Родька работал в октябре на линии чугунки, а Молодая без дела жила дома, только изредка зарабатывала пятиалтынный, двугривенный в саду при усадьбе. Вела она себя странно: дома молчала, плакала, а в саду была резко-весела, хохотала, пела песни с Донькой Козой, очень глупой и красивой девкой, похожей на египтянку. Коза жила с мещанином, снимавшим сад, а Молодая, почему-то подружившаяся с ней, вызывающе поглядывала на его брата, нахального мальчишку, и, поглядывая, намекала в песнях, что она по ком-то сохнет. Было ли у нее с ним что-нибудь, неизвестно, но только кончилось все это большой бедой: уезжая под Казанскую в город, мещане устроили у себя в шалаше «вечерок», — пригласили Козу и Молодую, вей ночь играли на двух ливенках, кормили подруг жамками, поили чаем и водкой, а на рассвете, когда уже запрягли телегу, внезапно, с хохотом, повалили пьяную Молодую наземь, связали ей руки, подняли юбки, собрали их в жгут над головою и стали закручивать веревкой.
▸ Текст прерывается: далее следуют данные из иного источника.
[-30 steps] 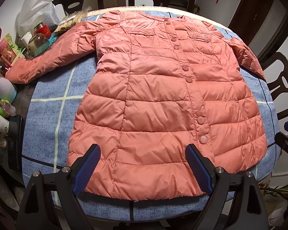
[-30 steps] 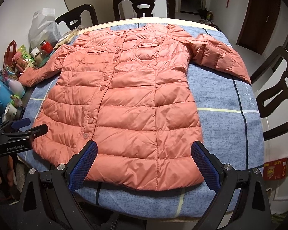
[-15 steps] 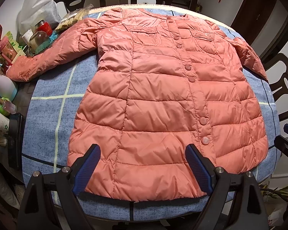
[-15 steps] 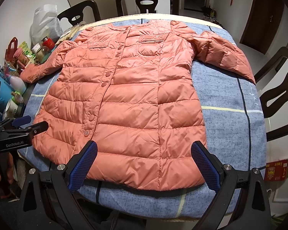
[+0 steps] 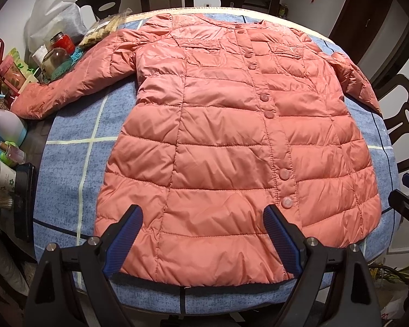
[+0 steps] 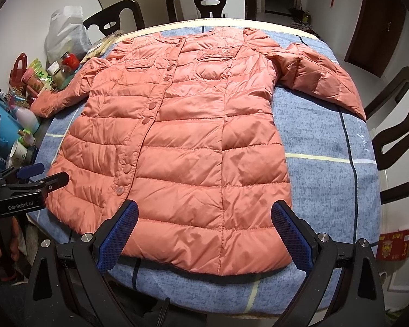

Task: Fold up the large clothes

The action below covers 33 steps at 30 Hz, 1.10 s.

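A salmon-pink quilted coat [image 5: 226,141] [image 6: 182,141] lies flat and buttoned on a round table with a blue checked cloth [image 5: 68,163] [image 6: 327,169]. Both sleeves are spread outward; the hem faces me. My left gripper [image 5: 203,238] hovers open over the hem, nothing between its blue pads. My right gripper [image 6: 204,234] is open too, above the hem's right half. Each gripper shows at the edge of the other's view: the right gripper [image 5: 406,199] in the left wrist view, the left gripper [image 6: 41,175] in the right wrist view.
Clutter crowds the table's left side: glass jars [image 5: 56,57], a white bottle [image 5: 6,125], a paper cup [image 5: 2,175], a white plastic bag [image 5: 54,16]. Dark chairs [image 6: 210,0] [image 6: 400,120] ring the table. A red box [image 6: 394,245] sits on the floor at the right.
Both grippers have drawn back and risen slightly, so the coat sits a little lower in each view. The coat itself has not moved.
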### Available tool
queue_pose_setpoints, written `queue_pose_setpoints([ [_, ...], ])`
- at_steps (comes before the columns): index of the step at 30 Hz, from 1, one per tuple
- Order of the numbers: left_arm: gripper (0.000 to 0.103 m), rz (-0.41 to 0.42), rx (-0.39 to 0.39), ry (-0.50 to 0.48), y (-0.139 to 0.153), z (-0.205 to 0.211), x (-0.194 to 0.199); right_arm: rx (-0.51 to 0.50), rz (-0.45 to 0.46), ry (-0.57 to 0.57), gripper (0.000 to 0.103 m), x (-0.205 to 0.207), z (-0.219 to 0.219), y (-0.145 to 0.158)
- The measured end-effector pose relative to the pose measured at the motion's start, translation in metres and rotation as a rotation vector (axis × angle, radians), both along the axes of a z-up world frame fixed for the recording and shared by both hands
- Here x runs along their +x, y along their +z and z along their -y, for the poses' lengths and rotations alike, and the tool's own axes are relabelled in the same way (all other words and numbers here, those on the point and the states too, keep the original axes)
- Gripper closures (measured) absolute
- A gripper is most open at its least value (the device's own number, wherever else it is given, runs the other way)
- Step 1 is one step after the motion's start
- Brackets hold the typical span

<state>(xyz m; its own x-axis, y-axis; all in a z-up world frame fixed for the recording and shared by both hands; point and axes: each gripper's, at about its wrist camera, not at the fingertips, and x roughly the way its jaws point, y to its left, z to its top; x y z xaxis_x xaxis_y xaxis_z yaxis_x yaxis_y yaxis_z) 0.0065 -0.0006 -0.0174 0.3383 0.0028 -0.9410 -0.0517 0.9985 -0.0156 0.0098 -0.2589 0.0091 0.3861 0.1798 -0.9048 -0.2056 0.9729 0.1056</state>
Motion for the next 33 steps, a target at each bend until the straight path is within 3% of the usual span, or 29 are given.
queue_pose_setpoints([
  [33,0.012,-0.029,0.005,0.044,-0.007,0.01,-0.001,-0.015,-0.021,0.037,0.005,0.006,0.015,-0.008],
])
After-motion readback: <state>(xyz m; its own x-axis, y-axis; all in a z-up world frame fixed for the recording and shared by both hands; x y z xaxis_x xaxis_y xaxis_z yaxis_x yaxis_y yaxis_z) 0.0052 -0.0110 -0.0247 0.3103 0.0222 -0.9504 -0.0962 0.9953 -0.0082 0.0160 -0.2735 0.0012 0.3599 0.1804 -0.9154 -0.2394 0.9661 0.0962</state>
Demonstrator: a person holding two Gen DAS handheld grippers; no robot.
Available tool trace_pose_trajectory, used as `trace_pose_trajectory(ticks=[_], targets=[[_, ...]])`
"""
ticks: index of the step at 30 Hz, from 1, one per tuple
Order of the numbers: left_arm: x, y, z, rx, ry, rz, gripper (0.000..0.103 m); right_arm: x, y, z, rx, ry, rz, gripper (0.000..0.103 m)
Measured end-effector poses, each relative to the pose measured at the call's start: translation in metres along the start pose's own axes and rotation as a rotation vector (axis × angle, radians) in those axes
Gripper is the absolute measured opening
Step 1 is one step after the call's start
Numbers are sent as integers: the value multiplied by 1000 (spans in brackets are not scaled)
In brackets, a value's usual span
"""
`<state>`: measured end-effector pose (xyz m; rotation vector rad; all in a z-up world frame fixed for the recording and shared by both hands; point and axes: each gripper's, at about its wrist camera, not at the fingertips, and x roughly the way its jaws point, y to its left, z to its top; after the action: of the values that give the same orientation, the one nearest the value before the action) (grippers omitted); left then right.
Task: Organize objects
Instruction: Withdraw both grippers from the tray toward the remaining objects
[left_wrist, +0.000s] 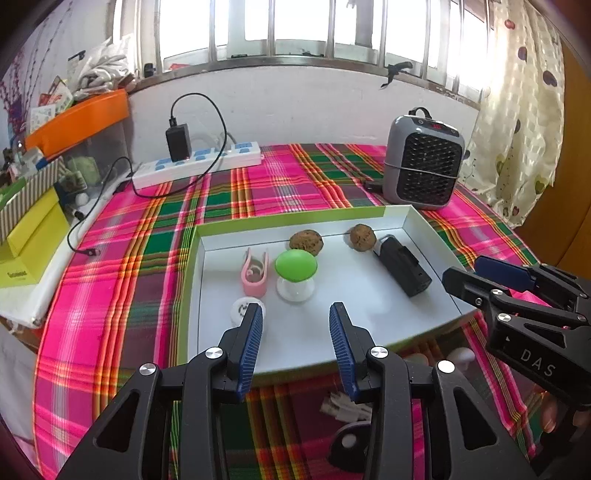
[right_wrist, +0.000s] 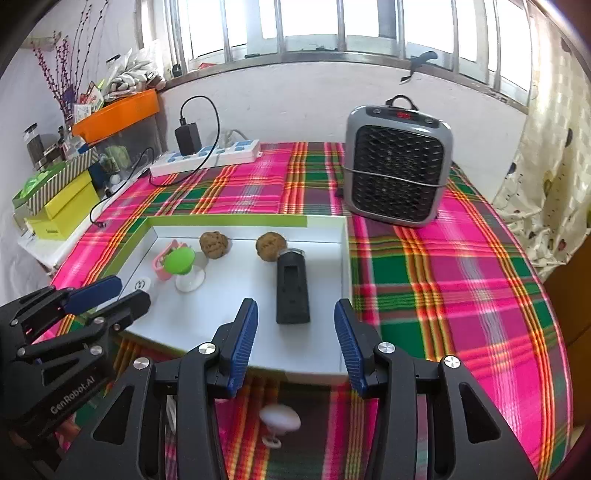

Коза кинулась бежать, забилась со страху в мокрые бурьяны, а когда выглянула из них, — после того, как телега с мещанами шибко покатила вон из сада, — то увидела, Что Молодая, но пояс голая, висит на дереве. Был печальный туманный рассвет, по саду шептал мелкий дождик, Коза плакала в три ручья, зуб на зуб не попадала, развязывая Молодую, клялась отцом-матерью, что скорее ее, Козу, громом убьет, чем узнают на деревне, что случилось в саду… Но не сравнялось и недели, как пошли по Дурновке слухи о позоре Молодой.